The easiest way for most people is to use geography. There appears to be a very clear geographic demarcation between C. californica and C. psorothamnensis in most areas. There is only one small area where the species are in close proximity.

Remember, your Cuscuta plant has to be growing on Psorothamnus schottii so that there are only these two species in play.

Fig. 4 shows all iNat observations of all species of Cuscuta, on any host plant; my observations of all species of Cuscuta, on any host plant; voucher locations of C. californica, on any host plant; and all observations of C. psorothamnensis, which only grows on P. schottii.

Fig. 4. The distribution of all iNat and my observations of all species of Cuscuta (small white circles with black edges), along with voucher locations of C. californica (yellow circles) and confirmed locations of C. psorothamnensis (orange circles), as of 25 March 2020. The minimum range for both species is given.

Some of the iNat observations that fall within the range of C. psorothamnensis may also be C. psorothamnensis, but it wasn't clear in those observations what the host plant was.

C. subinclusa and C. denticulata also grow in the area shown on the map, but they apparently are never found on P. schottii, so aren't relevant to the discussion here.

See also map without the labeled ranges, and the same map with a Google Earth satellite image background, showing only plants growing on P. schottii.

The one location where C. californica and C. psorothamnensis are in close proximity is shown in a closer view in Fig. 5.

Fig. 5. The distribution of C. californica (yellow circles) and C. psorothamnensis (orange circles). All host plants for these observations are P. schottii, with the exception of the point labeled with a host of Ambrosia dumosa.

See also a detail map showing just plants growing on a P. schottii host, using a topo map background and using a Google Earth satellite map background.

In the Borrego Desert, considering only C. psorothamnensis and C. californica, only C. californica has been found north of Old Kane Spring Road (see labeled map).
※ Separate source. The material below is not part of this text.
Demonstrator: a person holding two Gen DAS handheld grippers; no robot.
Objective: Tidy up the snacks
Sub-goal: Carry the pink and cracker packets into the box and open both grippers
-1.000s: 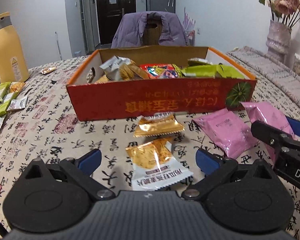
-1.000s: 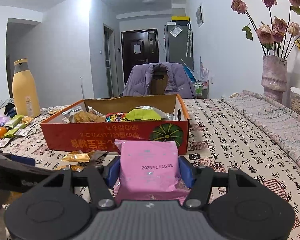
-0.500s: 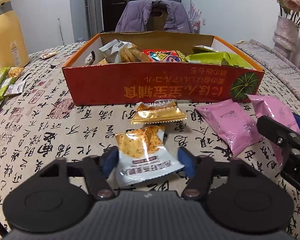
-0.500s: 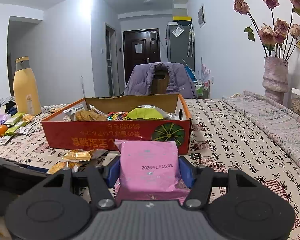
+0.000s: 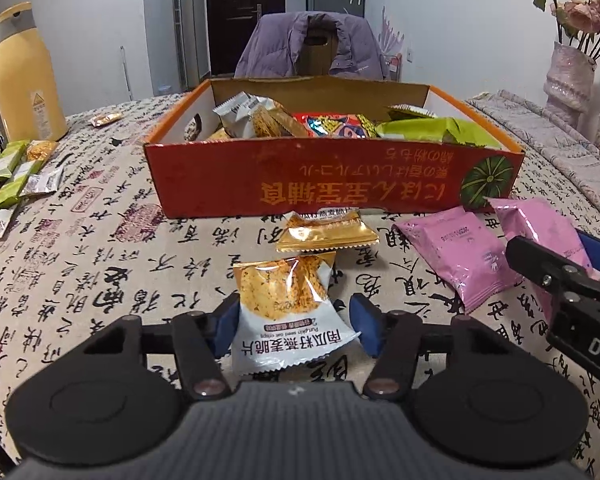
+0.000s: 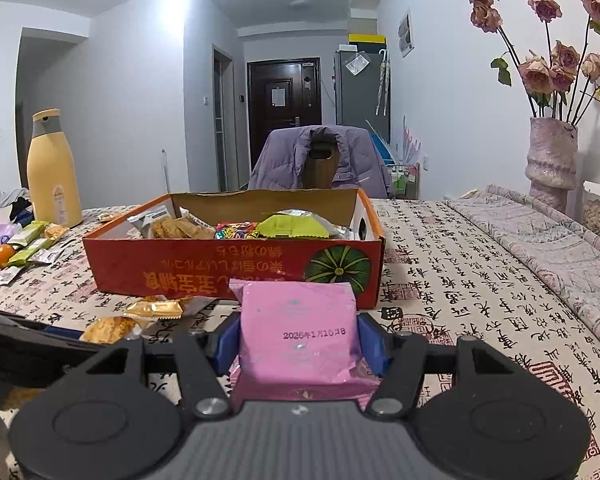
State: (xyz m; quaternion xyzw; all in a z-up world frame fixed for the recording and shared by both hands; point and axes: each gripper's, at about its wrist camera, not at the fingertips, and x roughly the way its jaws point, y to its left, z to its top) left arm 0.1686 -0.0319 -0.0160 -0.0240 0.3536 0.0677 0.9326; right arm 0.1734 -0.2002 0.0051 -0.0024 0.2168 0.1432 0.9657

The iNat map of all Cuscuta species looks very similar to the voucher map of C. californica, and hence it is extremely likely that any Cuscuta found on P. schottii north of old Kane Spring Road is C. californica.

In the Borrego Desert, considering only C. psorothamnensis and C. californica, only C. psorothamnensis has been found at or south of Old Kane Spring Road. Hence it is extremely likely that any Cuscuta found on P. schottii in that area is C. psorothamnensis.
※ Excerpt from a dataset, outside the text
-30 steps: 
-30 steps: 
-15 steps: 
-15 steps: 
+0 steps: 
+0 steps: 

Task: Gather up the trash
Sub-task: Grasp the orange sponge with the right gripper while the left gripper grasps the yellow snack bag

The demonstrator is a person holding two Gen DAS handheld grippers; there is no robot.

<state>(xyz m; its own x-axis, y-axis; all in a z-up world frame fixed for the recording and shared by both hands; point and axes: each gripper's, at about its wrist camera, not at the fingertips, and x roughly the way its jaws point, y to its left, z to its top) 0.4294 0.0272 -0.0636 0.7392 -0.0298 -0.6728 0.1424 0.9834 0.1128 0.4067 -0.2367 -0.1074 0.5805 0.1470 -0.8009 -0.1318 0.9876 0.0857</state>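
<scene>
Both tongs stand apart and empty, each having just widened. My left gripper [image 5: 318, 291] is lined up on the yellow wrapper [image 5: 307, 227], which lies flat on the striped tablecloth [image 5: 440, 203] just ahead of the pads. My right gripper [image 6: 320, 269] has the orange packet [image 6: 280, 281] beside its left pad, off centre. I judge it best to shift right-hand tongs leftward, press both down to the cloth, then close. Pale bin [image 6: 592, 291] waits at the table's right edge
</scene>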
South of the Vallecito Mountains and east of the Tierra Blanca Mountains, considering only C. psorothamnensis and C. californica, only C. psorothamnensis is found. Hence it is extremely likely that any Cuscuta found there on P. schottii is C. psorothamnensis.

Using the Flowers

The gold standard for distinguishing C. californica and C. psorothamnensis is to look inside the flower for corolla scales. If it has scales, and it is growing on P. schottii, it is C. psorothamnensis. If it doesn't have scales, it is C. californica.

Most people will have a hard time finding the presence of absence of scales, since to do so, you need to cut the flower in half lengthwise, unfold it, and look under a microscope for the scales. If you want to try this, see an illustration from the Jepson eflora showing a flower of C. approximata with scales and a flower of C. californica without scales, to see what you are looking for. See photographs of the scales of C. psorothamnensis from Garcia et al 2018. The scale bar in each photograph is 1.0 mm.
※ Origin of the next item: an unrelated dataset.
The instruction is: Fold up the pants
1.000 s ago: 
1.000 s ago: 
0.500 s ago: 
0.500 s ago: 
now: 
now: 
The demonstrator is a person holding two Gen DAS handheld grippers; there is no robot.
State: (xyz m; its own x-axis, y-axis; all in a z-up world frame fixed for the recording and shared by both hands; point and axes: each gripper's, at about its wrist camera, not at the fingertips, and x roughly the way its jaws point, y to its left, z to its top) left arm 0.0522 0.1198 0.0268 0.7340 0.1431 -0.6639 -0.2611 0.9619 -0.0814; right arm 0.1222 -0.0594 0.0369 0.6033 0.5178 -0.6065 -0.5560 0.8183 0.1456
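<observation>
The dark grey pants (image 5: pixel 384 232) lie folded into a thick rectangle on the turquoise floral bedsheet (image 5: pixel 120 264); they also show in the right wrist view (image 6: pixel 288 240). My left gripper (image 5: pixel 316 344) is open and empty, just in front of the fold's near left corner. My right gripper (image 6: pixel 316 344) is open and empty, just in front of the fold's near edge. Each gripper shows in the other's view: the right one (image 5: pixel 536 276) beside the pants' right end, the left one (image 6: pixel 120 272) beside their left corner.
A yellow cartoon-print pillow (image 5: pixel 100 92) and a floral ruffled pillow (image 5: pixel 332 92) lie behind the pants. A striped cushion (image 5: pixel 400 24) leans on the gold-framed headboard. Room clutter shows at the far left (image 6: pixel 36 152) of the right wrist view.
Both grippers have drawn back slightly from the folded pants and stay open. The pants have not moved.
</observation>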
It is also possible that other characteristics of the flowers might separate the two species, including how many flowers are in each cluster (1 to 5 for C. psorothamnensis; 3 to 20 for C. californica; the length of the flower (corolla tube 1 to 1.2 mm long for C. psorothamnensis; 1.6 to 2.4 mm for C. californica; styles 1/3 to 1/2 as long as the length of the ovary for C. psorothamnensis; styles longer than the length of the ovary for C. californica). But except possibly for the number of flowers in a cluster, it is probably harder to use these other characteristics than to simply check for scales.

One nice thing about the scales is that dead dried flowers on the plant in the field can still be used to look for the scales under a microscope. The easiest way to do that is to tease out the fruit capsule, and then make a hole in the brittle corolla to look for the scales inside the flower. It is best to look at several different flowers, since the scales are brittle in dried flowers, and could easily be removed while opening the flower and taking out the fruit capsule.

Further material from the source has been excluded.